ATLANTA — Kyle Wells, 49, grew up in Boston’s Mattapan near the intersection of Morton Street and Blue Hill Avenue. By the end of his senior year at Boston Latin School, he was itching to leave town.
“My kind of high school goal was to move out of Boston,” said Wells, who headed southward to attend Florida A&M University in Tallahassee and then seized a training opportunity in Atlanta. “After that, I never looked back,” he said. “This is my out. I’m gone.”
Wells has fond memories of Boston and “the old neighborhood,” but also remembers the city’s rigid racial boundaries. “When you live there, it’s always a part of where you are. You don’t go to certain spots, like Charlestown and Southie,” said Wells — conceding Boston has evolved since then.
A senior creative writer and producer for Turner Sports in Atlanta, Wells leads a life with his wife and two daughters on the city’s southwest side that he said he could not have imagined in Boston. He surveys his expansive front yard. A huge Magnolia tree shades their home from the hot Georgia sun.
In the decades following violent resistance to school desegregation in Boston starting in 1974, thousands of Black residents like Wells have moved to the South, as part of what some observers have termed “a reverse great migration.” Census data from 2011 show that more than a million Black residents in the metropolitan Atlanta area were born in the Northeast.
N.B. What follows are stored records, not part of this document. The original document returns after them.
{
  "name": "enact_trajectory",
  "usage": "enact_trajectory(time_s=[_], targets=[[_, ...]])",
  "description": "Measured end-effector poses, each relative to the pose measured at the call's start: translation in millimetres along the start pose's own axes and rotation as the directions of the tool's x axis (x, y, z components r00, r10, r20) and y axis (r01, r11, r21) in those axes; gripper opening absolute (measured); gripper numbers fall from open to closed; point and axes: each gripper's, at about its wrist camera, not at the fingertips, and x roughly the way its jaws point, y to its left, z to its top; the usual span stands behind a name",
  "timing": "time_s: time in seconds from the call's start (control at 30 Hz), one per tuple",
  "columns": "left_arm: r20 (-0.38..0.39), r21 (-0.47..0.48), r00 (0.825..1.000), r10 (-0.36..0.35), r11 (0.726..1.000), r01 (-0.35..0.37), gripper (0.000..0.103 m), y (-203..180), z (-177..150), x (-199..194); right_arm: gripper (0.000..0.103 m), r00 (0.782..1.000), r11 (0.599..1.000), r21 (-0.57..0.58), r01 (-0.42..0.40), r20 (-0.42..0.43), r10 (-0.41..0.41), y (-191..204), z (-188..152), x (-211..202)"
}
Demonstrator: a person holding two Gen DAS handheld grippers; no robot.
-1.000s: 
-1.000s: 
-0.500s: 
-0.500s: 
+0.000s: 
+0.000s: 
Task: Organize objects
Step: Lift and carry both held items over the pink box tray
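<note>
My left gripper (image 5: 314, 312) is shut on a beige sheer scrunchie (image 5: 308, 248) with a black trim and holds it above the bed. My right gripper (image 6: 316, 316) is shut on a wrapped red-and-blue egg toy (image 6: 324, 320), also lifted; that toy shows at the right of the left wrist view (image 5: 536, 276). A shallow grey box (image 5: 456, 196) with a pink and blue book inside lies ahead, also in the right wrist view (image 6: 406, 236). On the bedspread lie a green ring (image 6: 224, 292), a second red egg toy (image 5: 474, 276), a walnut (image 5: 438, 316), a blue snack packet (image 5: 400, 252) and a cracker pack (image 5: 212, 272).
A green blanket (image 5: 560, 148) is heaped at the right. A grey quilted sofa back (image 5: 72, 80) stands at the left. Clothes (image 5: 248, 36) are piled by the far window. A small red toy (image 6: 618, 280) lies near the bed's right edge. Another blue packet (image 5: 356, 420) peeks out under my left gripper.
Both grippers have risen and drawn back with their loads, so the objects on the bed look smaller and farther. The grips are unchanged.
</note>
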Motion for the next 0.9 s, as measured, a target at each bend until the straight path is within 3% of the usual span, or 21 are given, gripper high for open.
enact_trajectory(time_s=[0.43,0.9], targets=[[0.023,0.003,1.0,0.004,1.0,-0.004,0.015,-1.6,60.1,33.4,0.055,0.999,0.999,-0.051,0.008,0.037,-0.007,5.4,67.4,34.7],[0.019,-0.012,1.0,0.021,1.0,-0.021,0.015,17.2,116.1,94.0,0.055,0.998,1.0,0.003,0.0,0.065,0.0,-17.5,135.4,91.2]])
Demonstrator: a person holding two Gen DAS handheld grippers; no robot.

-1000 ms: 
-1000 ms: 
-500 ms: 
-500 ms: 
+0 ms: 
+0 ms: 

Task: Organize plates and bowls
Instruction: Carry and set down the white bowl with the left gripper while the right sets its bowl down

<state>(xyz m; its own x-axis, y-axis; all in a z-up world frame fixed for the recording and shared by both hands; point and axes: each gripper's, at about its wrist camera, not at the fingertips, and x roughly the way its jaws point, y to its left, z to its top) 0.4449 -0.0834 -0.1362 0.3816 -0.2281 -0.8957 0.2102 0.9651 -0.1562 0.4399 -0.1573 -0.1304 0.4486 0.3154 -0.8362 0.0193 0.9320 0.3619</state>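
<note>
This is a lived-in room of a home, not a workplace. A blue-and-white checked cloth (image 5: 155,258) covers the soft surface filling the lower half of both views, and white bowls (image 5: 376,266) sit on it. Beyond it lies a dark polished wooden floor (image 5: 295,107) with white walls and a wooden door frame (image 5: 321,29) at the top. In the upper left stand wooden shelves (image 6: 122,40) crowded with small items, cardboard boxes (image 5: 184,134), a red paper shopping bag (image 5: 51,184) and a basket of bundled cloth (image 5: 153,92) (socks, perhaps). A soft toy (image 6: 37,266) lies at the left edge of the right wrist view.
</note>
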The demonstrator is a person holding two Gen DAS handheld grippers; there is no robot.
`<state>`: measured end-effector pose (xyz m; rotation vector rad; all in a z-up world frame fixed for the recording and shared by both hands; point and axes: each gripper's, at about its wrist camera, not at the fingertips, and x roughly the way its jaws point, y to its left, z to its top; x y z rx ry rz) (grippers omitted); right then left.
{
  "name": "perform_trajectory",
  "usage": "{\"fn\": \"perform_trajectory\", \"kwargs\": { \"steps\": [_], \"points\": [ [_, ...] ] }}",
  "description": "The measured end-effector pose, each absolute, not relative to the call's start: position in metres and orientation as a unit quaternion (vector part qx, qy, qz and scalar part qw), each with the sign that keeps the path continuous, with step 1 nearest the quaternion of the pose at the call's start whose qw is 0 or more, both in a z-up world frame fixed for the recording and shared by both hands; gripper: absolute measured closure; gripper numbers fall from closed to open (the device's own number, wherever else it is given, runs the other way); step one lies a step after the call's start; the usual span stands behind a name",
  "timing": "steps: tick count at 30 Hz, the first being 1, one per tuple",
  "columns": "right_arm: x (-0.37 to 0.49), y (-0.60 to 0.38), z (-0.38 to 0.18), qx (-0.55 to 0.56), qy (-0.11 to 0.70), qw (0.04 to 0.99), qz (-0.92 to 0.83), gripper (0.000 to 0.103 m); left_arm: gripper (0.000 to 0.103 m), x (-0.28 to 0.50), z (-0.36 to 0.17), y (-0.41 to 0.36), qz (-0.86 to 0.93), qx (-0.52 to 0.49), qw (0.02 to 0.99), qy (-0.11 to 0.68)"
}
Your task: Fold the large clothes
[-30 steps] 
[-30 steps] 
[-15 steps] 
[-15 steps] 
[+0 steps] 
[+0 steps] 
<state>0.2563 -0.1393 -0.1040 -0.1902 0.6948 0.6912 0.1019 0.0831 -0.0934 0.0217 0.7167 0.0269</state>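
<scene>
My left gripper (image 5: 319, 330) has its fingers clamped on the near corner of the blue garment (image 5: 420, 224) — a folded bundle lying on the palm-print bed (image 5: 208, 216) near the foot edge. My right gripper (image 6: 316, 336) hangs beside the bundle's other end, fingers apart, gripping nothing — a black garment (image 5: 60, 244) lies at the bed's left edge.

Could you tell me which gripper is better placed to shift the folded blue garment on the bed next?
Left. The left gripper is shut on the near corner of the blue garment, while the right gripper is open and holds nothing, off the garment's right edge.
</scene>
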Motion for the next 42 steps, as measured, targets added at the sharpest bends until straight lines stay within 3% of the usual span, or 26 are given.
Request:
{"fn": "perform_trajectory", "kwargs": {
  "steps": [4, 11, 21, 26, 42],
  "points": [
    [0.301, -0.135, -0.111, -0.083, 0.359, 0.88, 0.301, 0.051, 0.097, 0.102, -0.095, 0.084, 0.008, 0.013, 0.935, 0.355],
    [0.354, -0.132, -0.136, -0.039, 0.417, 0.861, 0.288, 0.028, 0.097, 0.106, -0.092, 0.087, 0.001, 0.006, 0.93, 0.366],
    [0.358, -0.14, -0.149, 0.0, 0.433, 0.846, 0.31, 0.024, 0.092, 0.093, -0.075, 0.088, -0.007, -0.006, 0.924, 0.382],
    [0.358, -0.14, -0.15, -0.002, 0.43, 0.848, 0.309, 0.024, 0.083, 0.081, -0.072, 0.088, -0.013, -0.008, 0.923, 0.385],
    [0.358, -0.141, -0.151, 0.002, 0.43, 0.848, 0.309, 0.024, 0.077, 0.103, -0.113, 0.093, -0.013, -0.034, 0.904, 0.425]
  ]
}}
Boston’s unwelcoming racial climate figured to some extent in the decision of five former residents who repaired to Atlanta, based on their interviews with GBH News in October. With Boston about to elect its first mayor of color, the Black former Bostonians were asked if that historic development has changed their minds about the city they left behind. Not much or at all, they replied.
Their searing experiences with racism in Boston have left a lasting mark.